:: Problem ::
What is needed is an exact repetition of the lines below, from the first one through the one holding "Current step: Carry", with no pictures and nothing else.

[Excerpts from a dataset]
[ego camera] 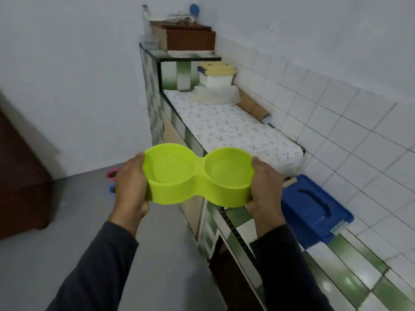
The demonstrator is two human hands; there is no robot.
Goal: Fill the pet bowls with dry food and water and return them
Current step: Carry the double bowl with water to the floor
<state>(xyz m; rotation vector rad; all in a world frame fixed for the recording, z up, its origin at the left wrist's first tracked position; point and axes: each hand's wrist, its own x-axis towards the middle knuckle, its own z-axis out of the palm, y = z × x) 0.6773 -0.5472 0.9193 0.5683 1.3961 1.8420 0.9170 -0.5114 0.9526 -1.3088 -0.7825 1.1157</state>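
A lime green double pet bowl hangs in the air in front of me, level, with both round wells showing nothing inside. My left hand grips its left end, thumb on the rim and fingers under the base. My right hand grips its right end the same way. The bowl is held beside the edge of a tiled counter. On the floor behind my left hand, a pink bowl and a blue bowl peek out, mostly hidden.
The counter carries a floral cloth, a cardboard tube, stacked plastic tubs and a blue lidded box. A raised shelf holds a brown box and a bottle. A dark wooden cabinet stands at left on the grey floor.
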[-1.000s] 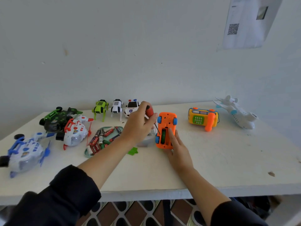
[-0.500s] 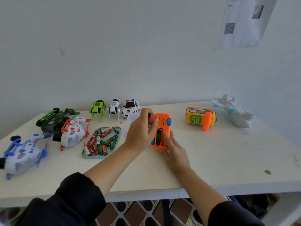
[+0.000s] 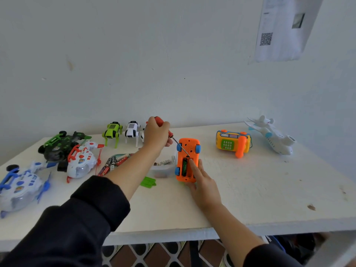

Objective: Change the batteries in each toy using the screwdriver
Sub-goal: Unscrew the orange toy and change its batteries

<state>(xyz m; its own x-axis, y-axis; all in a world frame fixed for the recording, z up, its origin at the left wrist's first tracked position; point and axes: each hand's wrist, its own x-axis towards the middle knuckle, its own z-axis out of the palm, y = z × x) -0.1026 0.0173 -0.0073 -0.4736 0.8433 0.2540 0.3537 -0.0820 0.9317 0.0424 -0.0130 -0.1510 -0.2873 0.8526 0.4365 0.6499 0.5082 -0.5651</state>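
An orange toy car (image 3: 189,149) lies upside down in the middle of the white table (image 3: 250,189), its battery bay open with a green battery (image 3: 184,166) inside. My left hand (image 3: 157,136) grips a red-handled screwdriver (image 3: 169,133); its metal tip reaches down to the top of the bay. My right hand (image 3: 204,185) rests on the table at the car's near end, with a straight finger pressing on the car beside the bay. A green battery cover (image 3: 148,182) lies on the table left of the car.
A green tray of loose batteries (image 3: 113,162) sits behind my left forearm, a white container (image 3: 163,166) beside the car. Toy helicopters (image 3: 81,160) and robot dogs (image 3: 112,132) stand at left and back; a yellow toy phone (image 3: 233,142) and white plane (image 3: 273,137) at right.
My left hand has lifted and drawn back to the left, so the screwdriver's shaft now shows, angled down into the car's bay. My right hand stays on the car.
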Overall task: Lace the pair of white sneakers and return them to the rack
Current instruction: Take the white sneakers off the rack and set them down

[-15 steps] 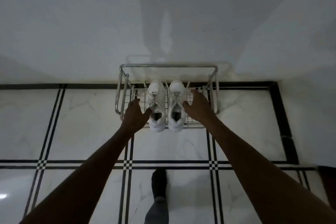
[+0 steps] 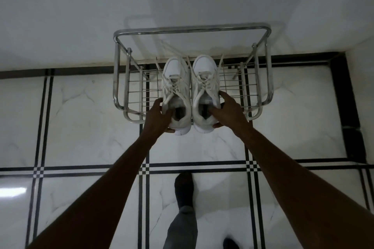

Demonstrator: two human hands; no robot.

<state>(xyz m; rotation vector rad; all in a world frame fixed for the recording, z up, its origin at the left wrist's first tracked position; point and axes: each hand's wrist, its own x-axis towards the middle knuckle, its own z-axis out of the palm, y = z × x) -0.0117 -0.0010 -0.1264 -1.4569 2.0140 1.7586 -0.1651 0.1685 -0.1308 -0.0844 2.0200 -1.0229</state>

:: Response to this exercise ::
[ego camera] 
The demonstrator is two human hands; there is no robot.
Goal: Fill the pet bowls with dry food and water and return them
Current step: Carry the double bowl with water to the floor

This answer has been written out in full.